I was wondering if we could use Speed Up Model Training — PyTorch Lightning 2.4.0 documentation for GPUs to speed up training. Do we need to modify the training code of scVI in order to use that or should it be usable out of the box?

Thanks

Hi, for integration my experience is that torch.set_float32_matmul_precision("medium") is safe to use. For downstream analysis like differential gene expression this might not be the case as these are more sensitive. It is unfortunately very hard to test in a manner to give good guarantees about it.

Thanks. The speedup in integration is significant (at least 2x) by setting torch.set_float32_matmul_precision("medium"). Can we suggest to use this in scvi docs somewhere when you have millions of cells and want to speed things up?

No, recommending it would require more extensive testing, and I’m not sure how similar we would expect things to be. To get, major speed-up, set batch_size to 1024/2048 (pretty linear in speed).
We will have torch.compile support soon’ish (another 50% speed-up)

How do I track the training so that I know that changing to low precision did/didn’t work?
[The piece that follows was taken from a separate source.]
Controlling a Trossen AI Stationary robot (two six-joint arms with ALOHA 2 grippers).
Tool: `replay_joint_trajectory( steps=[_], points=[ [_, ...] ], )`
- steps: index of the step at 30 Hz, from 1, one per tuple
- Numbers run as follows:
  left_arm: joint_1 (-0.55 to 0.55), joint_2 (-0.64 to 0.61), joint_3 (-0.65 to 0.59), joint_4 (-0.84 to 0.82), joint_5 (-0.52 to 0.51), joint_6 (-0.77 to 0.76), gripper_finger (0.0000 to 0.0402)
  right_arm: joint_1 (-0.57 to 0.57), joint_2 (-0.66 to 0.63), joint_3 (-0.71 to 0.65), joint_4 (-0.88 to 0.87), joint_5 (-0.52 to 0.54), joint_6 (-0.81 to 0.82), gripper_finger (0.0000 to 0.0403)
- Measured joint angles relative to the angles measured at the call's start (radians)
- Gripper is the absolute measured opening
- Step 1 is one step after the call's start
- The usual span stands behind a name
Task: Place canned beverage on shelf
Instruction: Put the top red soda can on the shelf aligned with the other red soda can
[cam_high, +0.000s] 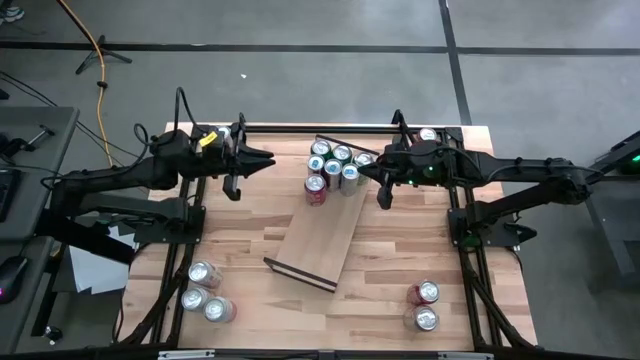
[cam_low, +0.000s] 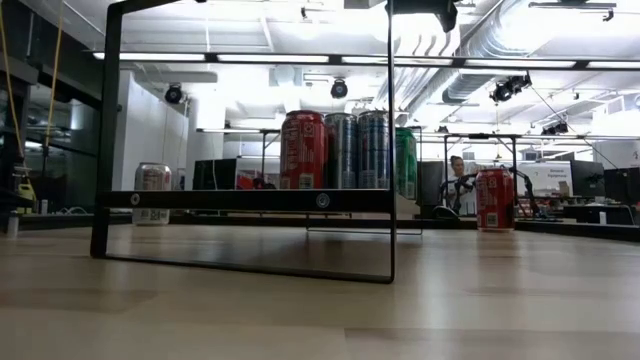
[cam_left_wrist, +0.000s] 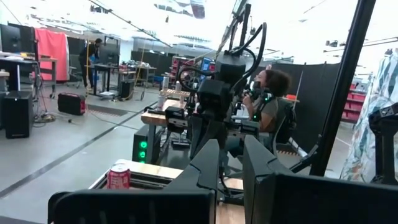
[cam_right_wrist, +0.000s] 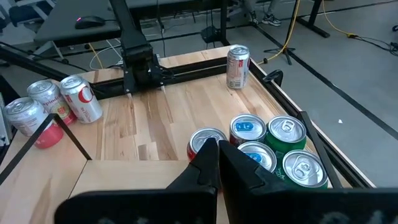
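The light-wood shelf (cam_high: 318, 235) lies slantwise on the middle of the table, a dark rail (cam_low: 250, 199) at its near end. Several upright cans (cam_high: 333, 168) stand on its far end; they also show in the low view (cam_low: 340, 150) and the right wrist view (cam_right_wrist: 268, 146). My right gripper (cam_high: 364, 171) is shut and empty, held above these cans; its fingertips (cam_right_wrist: 214, 148) show over a red-rimmed can (cam_right_wrist: 202, 142). My left gripper (cam_high: 266, 160) hovers to the left of the cans, slightly open and empty, pointing level toward the right arm (cam_left_wrist: 217, 93).
Three cans (cam_high: 205, 290) stand at the near left and two (cam_high: 424, 304) at the near right. Single cans stand at the far right corner (cam_high: 428, 134) and the far left (cam_right_wrist: 237, 66). A person (cam_left_wrist: 270, 87) sits beyond the table's right side.
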Motion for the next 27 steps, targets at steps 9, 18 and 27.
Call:
replay_joint_trajectory(
  steps=[9, 18, 27],
  points=[
    [0.0, 0.0, 0.0, 0.0, -0.001, 0.0, 0.0001, -0.007, 0.0, 0.0, -0.022, 0.176, 0.111, 0.0011],
    [0.0, 0.0, -0.001, -0.004, -0.002, -0.002, 0.0001, -0.227, 0.009, 0.0, -0.312, 0.226, 0.307, 0.0208],
    [0.0, 0.0, -0.002, -0.059, -0.001, -0.037, 0.0001, -0.547, 0.085, -0.001, -0.505, 0.226, 0.392, 0.0371]
  ],
)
What would you look for?

Also in Increase scVI integration speed - #2 by Valentine_Svensson @Valentine_Svensson didn’t see any significant increase by changing batch_size. Is it still the case?

For things like DE, it’s pretty hard to tell as two very similar reconstruction losses might still yield different results (as it’s not very sensitive for e.g. low rates (whether it’s 1e-5 or 1e-6 yields almost the same loss but is different for DE). We are working on making downstream analysis more robust.
For integration quality, just check that the embedding makes sense (your cell-types are well separated and your batches mix well). We tested large batch sizes for CELLXGENE census (30 million cells) and found that increasing batch size was helpful for speed. Also when tracking losses. The effect might be smaller on other datasets but I still think it’s now the default for many labs doing large integration.